What is needed is an exact copy of all the data.

--- PROVIDED DATA ---

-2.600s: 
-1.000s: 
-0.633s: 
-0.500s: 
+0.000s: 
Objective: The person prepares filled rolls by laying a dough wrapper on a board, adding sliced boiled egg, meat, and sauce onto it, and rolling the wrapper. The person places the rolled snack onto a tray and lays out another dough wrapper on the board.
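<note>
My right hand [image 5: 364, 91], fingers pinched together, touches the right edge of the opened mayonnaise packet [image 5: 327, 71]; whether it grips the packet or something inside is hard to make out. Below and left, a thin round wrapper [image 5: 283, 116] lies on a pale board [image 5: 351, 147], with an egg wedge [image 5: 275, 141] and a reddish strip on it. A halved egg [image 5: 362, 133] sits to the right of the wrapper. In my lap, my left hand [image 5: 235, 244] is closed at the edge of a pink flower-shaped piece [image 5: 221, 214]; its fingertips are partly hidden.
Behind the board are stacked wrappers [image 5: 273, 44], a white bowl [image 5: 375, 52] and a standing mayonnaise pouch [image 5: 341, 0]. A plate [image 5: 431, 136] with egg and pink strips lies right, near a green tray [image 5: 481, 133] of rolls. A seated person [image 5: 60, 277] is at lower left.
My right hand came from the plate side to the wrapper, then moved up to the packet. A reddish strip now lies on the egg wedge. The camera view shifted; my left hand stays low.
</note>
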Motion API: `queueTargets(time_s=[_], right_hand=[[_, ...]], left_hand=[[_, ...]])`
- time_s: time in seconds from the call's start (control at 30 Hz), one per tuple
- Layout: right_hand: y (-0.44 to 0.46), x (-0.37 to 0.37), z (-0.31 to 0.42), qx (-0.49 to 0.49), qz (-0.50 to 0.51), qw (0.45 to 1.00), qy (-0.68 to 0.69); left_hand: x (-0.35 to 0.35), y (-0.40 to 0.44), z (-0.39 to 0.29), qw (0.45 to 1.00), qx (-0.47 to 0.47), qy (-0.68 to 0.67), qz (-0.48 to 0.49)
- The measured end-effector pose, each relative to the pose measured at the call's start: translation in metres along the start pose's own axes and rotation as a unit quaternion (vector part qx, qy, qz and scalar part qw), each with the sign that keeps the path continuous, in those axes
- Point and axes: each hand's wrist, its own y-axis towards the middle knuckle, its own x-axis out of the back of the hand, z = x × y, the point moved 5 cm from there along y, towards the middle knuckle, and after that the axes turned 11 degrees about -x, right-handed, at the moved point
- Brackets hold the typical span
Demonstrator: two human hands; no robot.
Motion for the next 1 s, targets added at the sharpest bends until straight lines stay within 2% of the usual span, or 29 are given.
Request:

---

▶ _RESULT FOR THIS EXERCISE_
-2.600s: 
-1.000s: 
-0.633s: 
-0.500s: 
+0.000s: 
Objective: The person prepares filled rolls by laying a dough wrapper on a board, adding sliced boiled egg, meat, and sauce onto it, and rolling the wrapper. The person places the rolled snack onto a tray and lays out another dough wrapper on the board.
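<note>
My right hand [image 5: 364, 91], fingers pinched together, touches the right edge of the opened mayonnaise packet [image 5: 327, 71]; whether it grips the packet or something inside is hard to make out. Below and left, a thin round wrapper [image 5: 283, 116] lies on a pale board [image 5: 351, 147], with an egg wedge [image 5: 275, 141] and a reddish strip on it. A halved egg [image 5: 362, 133] sits to the right of the wrapper. In my lap, my left hand [image 5: 235, 244] is closed at the edge of a pink flower-shaped piece [image 5: 221, 214]; its fingertips are partly hidden.
Behind the board are stacked wrappers [image 5: 273, 44], a white bowl [image 5: 375, 52] and a standing mayonnaise pouch [image 5: 341, 0]. A plate [image 5: 431, 136] with egg and pink strips lies right, near a green tray [image 5: 481, 133] of rolls. A seated person [image 5: 60, 277] is at lower left.
My right hand came from the plate side to the wrapper, then moved up to the packet. A reddish strip now lies on the egg wedge. The camera view shifted; my left hand stays low.
</note>
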Motion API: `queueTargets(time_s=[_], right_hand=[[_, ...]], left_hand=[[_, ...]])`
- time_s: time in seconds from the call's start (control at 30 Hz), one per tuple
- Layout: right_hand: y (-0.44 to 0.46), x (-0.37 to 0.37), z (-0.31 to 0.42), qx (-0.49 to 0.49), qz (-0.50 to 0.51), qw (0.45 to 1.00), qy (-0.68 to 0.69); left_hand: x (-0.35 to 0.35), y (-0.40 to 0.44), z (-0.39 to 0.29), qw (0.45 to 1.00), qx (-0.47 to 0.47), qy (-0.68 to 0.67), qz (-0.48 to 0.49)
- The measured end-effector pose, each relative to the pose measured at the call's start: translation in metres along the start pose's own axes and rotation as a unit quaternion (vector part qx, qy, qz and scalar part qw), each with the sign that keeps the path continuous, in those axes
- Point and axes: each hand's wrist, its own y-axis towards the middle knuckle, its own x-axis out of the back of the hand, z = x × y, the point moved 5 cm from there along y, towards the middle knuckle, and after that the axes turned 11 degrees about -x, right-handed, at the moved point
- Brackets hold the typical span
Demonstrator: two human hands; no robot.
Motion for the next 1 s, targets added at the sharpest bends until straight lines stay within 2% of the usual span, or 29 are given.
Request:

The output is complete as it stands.